Great Expectations

I’ve been thinking about the dog’s dinner. I touched on the topic in “A (more than) fair exchange is no robbery”, but I have more to say. (Thanks to Savannah for reminding me of this important topic recently.)

I’ve seen a number of people on social media saying that it isn’t fair to expect a dog to allow a person to take his dinner, as it isn’t natural. While I think it’s nice that people are considering the dog’s feelings, I believe it’s in the dog’s best interests to learn to be relaxed about his food.

Pet food bowl

If a dog is possessive about his dinner, he may snap at someone who goes too close to him while he’s eating. The people who share his household may normally give him the necessary space while eating, but this is difficult to control if there are visitors. Things can happen very quickly. My bipeds are careful, but there have been occasions when a visitor has come right up to me when I’m eating. If a dog bites someone in that sort of situation, the dog will often have to be destroyed.

If a family’s situation changes and the dog needs a new home then his chances of getting a new family are reduced if he guards his food. Many rescue centres test a dog to see his suitability for rehoming. One of the tests they will perform is to see if the dog guards his food – if he does, he is not considered suitable to put on the list to find a home. What happens next depends upon the resources of the rescue centre, but resources are generally stretched – the dog’s chances of surviving are not good.

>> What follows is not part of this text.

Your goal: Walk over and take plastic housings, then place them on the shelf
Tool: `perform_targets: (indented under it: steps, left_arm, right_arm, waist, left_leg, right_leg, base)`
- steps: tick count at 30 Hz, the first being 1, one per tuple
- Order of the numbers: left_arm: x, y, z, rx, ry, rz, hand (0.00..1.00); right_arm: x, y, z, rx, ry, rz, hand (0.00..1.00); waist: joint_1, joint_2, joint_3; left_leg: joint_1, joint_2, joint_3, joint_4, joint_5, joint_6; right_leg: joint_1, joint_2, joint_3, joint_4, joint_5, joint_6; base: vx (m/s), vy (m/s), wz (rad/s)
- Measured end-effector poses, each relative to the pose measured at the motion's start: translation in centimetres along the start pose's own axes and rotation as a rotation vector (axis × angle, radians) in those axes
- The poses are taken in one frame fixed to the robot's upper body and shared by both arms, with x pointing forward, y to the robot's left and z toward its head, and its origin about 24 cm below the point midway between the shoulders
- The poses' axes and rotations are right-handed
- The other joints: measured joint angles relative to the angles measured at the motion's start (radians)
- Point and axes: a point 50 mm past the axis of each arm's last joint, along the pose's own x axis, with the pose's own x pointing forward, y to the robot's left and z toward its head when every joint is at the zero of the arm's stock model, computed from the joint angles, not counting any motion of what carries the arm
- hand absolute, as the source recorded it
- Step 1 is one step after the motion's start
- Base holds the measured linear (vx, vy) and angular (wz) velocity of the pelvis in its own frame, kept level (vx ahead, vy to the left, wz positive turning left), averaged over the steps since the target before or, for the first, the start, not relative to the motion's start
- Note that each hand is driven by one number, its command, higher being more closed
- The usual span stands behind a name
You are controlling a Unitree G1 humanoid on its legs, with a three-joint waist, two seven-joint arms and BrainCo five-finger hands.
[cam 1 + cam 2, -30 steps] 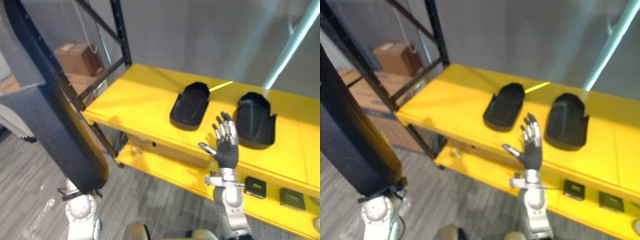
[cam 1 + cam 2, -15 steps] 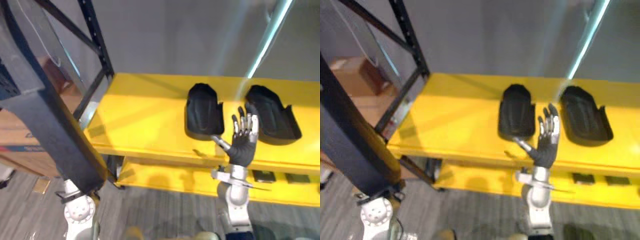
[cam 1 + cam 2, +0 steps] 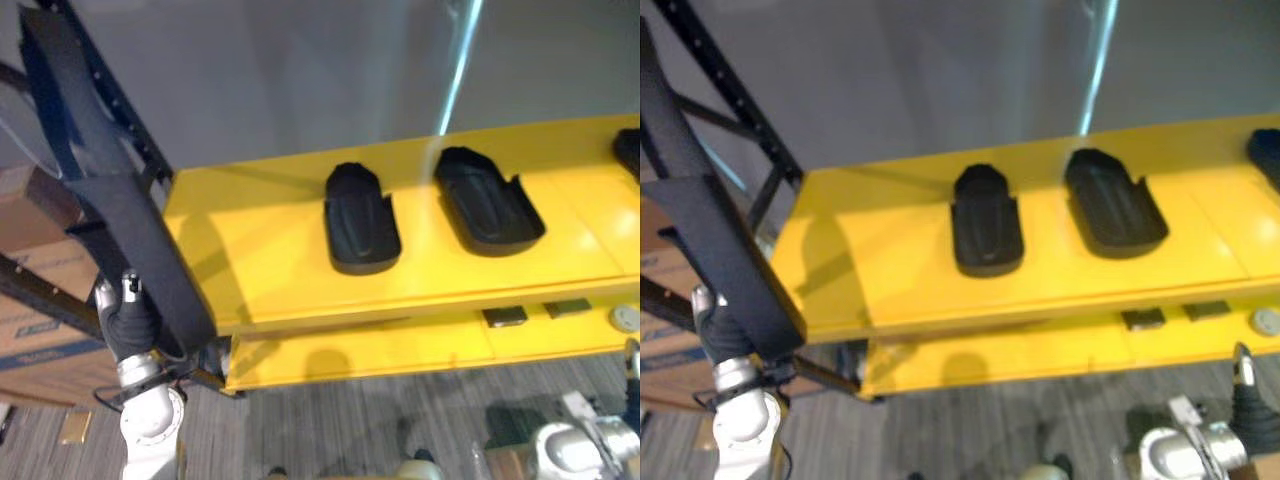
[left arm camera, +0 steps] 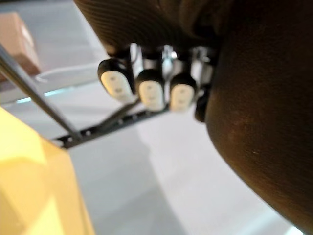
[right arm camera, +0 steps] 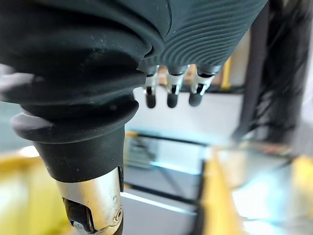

It’s easy to teach a puppy to be relaxed about people being near his food. It’s all about expectations – the puppy’s expectations. My bipeds started teaching me to expect good things to happen when they were near my food as soon as I went to live with them. They knew that Pyrenean Mountain Dogs, or Great Pyrenees, can get quite possessive about things even as young puppies, but it’s good to teach any breed of puppy to expect good things as soon as he comes to live with you.

Sometimes when they fed me, my bipeds picked the bowl up after a moment or two to put something nice in it and gave the meal straight back to me. At other times they just came by and popped a treat on the top while I was eating. Sometimes they moved the food aside to show me that there was something tastier hidden at the bottom. When we had visitors at mealtime, one of them would often drop a treat into my bowl.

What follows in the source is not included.